Start of Block
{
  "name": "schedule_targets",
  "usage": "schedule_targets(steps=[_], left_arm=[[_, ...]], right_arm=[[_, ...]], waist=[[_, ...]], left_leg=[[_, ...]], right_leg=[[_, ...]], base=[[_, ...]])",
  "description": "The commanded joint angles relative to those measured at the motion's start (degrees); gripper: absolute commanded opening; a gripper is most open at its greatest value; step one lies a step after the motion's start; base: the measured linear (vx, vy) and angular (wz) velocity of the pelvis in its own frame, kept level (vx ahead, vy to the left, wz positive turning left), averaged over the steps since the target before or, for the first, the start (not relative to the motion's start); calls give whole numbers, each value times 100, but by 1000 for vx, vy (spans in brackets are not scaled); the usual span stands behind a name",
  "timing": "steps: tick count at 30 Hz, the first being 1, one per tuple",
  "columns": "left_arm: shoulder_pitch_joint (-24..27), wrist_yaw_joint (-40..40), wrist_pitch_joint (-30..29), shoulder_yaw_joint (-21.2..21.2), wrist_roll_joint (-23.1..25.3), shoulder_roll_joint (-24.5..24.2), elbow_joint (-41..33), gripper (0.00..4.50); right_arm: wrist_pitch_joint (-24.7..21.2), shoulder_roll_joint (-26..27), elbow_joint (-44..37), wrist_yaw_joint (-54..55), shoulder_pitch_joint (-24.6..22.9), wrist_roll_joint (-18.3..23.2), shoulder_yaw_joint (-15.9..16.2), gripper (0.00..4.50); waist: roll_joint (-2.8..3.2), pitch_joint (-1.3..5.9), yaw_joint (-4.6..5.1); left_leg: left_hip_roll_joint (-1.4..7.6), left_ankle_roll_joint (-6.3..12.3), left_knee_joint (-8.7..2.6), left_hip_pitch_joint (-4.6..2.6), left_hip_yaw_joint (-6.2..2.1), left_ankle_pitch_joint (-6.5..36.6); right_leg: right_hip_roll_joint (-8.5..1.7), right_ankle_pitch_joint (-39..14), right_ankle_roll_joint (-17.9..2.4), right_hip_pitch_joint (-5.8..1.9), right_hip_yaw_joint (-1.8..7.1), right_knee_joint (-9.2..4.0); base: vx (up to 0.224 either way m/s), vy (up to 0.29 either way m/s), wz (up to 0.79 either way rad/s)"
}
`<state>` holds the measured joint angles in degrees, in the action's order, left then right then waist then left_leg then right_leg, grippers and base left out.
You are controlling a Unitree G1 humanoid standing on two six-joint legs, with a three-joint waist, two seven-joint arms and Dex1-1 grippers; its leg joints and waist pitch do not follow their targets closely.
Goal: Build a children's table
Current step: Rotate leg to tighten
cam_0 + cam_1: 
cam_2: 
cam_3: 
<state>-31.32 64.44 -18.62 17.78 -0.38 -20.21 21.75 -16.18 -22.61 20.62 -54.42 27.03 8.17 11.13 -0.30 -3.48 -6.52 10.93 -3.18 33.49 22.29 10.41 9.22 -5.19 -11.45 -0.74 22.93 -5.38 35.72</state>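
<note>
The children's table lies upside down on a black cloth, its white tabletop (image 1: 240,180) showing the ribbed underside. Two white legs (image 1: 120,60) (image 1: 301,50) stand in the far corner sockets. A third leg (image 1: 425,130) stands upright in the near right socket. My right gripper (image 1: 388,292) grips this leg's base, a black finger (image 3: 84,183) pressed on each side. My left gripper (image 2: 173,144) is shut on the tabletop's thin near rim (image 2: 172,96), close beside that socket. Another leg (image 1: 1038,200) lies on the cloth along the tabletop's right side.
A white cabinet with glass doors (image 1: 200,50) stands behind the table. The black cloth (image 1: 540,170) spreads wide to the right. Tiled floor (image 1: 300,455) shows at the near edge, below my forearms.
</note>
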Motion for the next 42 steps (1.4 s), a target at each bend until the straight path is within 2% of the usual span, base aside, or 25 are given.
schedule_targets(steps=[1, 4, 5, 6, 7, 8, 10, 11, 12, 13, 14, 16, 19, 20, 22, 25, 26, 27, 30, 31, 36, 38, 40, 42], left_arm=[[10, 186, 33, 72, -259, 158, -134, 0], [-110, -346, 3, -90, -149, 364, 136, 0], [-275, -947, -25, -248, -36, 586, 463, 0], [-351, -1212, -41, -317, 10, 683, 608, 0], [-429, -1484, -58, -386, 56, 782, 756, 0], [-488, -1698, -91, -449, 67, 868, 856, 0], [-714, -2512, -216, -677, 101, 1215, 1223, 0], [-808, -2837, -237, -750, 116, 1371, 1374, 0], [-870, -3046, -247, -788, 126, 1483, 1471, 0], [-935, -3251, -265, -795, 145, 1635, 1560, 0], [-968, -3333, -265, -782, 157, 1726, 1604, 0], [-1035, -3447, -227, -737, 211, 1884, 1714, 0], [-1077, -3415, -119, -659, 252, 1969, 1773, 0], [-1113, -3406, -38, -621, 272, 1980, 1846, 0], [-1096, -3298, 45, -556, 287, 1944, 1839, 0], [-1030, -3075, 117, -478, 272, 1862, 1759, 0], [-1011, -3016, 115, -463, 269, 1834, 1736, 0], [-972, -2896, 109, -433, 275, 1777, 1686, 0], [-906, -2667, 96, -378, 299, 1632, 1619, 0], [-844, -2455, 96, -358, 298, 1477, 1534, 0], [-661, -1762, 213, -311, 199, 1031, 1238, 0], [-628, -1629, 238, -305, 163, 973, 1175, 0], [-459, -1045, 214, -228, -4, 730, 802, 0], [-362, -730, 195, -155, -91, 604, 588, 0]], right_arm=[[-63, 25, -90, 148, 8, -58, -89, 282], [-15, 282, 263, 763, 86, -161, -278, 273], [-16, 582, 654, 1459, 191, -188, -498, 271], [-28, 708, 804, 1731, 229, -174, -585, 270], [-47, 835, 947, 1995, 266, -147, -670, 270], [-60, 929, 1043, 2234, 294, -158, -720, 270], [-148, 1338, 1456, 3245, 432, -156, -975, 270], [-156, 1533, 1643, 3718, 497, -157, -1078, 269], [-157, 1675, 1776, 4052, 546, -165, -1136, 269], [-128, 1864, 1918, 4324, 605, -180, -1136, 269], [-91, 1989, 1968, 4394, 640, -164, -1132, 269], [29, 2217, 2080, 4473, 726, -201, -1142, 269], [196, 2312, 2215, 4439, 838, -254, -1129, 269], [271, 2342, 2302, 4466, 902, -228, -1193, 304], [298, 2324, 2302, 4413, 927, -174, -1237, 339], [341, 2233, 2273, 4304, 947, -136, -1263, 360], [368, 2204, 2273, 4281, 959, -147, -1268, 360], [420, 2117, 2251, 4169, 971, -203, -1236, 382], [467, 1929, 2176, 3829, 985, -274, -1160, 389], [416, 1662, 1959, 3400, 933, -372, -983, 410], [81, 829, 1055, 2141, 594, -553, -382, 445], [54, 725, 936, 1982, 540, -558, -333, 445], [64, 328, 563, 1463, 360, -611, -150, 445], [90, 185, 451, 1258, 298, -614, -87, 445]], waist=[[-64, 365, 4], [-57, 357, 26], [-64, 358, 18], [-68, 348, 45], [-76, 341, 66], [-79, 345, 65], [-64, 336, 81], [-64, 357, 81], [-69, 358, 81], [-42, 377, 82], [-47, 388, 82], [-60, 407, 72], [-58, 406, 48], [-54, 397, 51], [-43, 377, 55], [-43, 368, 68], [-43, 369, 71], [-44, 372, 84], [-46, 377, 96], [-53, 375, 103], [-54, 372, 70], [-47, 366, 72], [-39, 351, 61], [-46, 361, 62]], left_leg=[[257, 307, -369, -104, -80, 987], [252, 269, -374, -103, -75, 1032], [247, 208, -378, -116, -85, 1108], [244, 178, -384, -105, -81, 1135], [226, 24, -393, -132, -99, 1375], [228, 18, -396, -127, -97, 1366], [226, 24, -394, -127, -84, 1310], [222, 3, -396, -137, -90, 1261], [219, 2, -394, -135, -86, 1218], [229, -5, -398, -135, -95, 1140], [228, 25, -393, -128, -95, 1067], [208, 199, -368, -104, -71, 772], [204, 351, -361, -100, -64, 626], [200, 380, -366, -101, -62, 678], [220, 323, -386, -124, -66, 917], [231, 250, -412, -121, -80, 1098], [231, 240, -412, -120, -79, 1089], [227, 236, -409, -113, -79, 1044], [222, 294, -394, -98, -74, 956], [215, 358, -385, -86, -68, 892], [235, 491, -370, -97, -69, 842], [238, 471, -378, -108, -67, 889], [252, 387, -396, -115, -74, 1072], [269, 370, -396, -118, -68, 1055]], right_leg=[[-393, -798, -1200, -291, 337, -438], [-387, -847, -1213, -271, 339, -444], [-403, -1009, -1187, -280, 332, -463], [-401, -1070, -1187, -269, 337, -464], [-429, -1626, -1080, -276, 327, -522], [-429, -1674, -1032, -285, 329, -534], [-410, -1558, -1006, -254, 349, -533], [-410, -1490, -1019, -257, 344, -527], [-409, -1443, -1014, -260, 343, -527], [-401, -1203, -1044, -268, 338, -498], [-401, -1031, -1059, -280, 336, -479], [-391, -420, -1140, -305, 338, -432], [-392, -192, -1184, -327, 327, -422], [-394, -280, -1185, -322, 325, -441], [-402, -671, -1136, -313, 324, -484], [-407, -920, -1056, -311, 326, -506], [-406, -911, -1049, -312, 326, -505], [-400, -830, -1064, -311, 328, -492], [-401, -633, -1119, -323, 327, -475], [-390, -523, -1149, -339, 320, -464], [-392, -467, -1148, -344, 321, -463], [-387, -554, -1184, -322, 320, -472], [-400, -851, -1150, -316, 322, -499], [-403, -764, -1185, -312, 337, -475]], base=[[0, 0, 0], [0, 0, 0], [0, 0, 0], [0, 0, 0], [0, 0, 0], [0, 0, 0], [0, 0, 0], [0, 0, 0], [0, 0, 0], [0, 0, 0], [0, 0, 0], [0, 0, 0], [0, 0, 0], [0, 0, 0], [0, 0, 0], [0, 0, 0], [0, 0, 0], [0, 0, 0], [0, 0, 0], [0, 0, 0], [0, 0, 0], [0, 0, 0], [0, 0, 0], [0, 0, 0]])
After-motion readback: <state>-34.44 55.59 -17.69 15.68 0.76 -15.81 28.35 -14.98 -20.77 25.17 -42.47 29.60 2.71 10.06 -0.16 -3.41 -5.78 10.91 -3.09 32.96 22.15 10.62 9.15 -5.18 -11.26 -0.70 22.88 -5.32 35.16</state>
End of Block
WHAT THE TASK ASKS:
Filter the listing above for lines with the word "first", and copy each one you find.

SOLVED EXERCISE:
  "description": "The commanded joint angles relative to those measured at the motion's start (degrees); gripper: absolute commanded opening; a gripper is most open at its greatest value; step one lies a step after the motion's start; base: the measured linear (vx, vy) and angular (wz) velocity of the pelvis in its own frame, kept level (vx ahead, vy to the left, wz positive turning left), averaged over the steps since the target before or, for the first, the start (not relative to the motion's start); calls give whole numbers, each value times 100, but by 1000 for vx, vy (spans in brackets are not scaled); the usual span stands behind a name",
  "timing": "steps: tick count at 30 Hz, the first being 1, one per tuple",

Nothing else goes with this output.